July 12, 2021

Phonological Representation Database for Chinese Characters: Database Instructions

How to use the database

The database is constructed in order to provide an easily accessible interface of Mandarin Chinese characters' phonological representation for psycholinguists and connectionnists. It can be used as the phonological input representation in modeling studies about Mandarin language processing and acquisition. The interface is self-explanatory and easy to use. Through answering a few simple questions, researchers can get the Mandarin phonological representations fit to the need of their own research.

1. Feature Codes

There are two types of representations to fit varing needs of different computational models. One is coded by real valuse between 0.0 and 1.0, and the other one is coded by binary numbers (0 or 1). Users can select the one they want by clicking the corresponding checkbox. The default one is real code.

2. Tones

Mandarin includes 5 tones: 0 (netural), 1 (Flat), 2(Rising), 3 (Falling-Rising) and 4 (Falling). These tones are important features of Chinese phonology but might not be the research goal of certain researchers. Here users can chose if they want the phonological representation with tones information or not.
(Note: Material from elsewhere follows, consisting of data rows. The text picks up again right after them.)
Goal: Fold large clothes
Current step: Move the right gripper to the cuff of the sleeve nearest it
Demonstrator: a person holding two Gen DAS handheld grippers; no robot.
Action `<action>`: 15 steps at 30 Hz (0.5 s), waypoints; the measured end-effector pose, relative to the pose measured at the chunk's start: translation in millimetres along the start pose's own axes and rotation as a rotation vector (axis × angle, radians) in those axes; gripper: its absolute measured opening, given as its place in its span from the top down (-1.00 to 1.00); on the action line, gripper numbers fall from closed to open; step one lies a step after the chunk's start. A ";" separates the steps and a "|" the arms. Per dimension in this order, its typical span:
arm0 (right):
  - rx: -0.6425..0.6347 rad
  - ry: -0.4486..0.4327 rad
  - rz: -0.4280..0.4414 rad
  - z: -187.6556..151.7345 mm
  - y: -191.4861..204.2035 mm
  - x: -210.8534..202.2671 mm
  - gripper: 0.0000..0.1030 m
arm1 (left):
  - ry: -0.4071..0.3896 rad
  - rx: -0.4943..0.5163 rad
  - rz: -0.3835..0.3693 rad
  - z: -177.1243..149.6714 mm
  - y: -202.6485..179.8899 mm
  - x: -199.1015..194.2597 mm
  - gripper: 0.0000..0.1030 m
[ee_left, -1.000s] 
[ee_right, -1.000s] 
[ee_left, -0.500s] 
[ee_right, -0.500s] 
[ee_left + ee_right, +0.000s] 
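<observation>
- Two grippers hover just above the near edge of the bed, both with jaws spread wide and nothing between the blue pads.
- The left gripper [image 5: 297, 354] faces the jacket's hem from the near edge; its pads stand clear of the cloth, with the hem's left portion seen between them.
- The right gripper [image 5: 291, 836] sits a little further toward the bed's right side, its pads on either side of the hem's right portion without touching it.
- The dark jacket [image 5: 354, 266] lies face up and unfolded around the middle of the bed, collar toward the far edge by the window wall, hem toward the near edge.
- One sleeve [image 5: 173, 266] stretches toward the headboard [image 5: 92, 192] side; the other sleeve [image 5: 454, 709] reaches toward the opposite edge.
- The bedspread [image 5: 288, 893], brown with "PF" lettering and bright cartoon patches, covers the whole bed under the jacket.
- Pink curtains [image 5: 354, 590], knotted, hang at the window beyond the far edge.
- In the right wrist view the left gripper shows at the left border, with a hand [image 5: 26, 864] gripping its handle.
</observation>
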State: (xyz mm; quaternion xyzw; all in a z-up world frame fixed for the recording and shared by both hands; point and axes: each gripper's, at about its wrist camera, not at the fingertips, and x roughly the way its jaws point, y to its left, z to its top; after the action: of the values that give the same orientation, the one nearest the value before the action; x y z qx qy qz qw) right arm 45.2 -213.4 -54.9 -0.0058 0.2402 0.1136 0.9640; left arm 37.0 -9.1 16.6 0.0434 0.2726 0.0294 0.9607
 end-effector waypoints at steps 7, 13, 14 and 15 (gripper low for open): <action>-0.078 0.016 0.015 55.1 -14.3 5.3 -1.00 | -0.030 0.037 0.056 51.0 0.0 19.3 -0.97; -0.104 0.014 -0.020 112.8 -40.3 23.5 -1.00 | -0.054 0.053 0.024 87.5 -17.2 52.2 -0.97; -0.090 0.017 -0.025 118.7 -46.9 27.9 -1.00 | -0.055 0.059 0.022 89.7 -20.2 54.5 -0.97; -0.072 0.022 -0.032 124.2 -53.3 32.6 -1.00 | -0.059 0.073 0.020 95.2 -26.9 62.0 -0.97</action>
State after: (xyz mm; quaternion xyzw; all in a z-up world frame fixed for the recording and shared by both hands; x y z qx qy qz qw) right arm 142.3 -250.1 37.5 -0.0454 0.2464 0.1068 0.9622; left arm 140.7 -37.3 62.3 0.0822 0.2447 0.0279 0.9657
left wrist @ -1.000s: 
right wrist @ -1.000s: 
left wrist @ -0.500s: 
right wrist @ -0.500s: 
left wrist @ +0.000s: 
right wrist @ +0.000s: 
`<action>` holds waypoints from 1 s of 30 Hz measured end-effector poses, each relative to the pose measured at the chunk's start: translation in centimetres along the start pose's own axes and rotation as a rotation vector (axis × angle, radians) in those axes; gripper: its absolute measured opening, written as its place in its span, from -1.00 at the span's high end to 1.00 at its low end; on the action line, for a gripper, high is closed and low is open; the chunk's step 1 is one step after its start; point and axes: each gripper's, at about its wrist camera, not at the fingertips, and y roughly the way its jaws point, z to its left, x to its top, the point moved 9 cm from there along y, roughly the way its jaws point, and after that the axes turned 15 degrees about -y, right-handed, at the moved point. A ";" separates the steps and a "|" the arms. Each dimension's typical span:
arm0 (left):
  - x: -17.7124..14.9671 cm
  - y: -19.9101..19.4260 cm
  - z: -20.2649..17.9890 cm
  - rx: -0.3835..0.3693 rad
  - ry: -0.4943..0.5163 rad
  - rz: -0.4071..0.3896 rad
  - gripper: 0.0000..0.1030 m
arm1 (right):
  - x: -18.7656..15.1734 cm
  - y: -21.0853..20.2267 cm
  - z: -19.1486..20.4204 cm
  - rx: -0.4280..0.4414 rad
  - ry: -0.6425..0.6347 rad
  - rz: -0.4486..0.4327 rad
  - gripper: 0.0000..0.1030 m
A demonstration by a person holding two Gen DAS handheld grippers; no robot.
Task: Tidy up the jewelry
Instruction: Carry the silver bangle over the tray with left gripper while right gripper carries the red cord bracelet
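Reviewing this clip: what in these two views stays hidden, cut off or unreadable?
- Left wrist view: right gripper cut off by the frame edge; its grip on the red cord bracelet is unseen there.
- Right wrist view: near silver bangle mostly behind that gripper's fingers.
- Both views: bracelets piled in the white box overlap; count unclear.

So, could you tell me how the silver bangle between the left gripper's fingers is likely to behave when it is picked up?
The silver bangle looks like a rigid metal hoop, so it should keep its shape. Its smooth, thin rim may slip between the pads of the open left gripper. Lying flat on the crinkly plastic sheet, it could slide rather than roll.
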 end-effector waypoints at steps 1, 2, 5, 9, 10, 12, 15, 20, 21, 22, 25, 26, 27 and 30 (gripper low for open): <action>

3. Justification of Phonemes in the Template

Similar to PatPhon system (Li & MacWhinney, 2002), the Mandarin sounds are represented based on a template (CVVVC) suited for Mandarin phonological features. In the template, the phonemes can be arranged starting from the leftmost slot (Left-justified) or the rightmost slot (Right-justified). For example, the sound 'can' can be represented in the CVVVC template as [ca--n] (Left-justified) or [c--an] (Right-justified). Basically, the left-justified representations place emphasis on phonological similarities at the begining of the sounds, while the right-justified representations place emphsis on the coda of the sounds.

4. IPA (International Phonetic Alphabet)

The IPA symbol representing the pronounication of every syllable can be shown in the results by chosing this option. The IPA symbols, along with the example characters, can give researchers a guide to pronounce the Mandarin sounds.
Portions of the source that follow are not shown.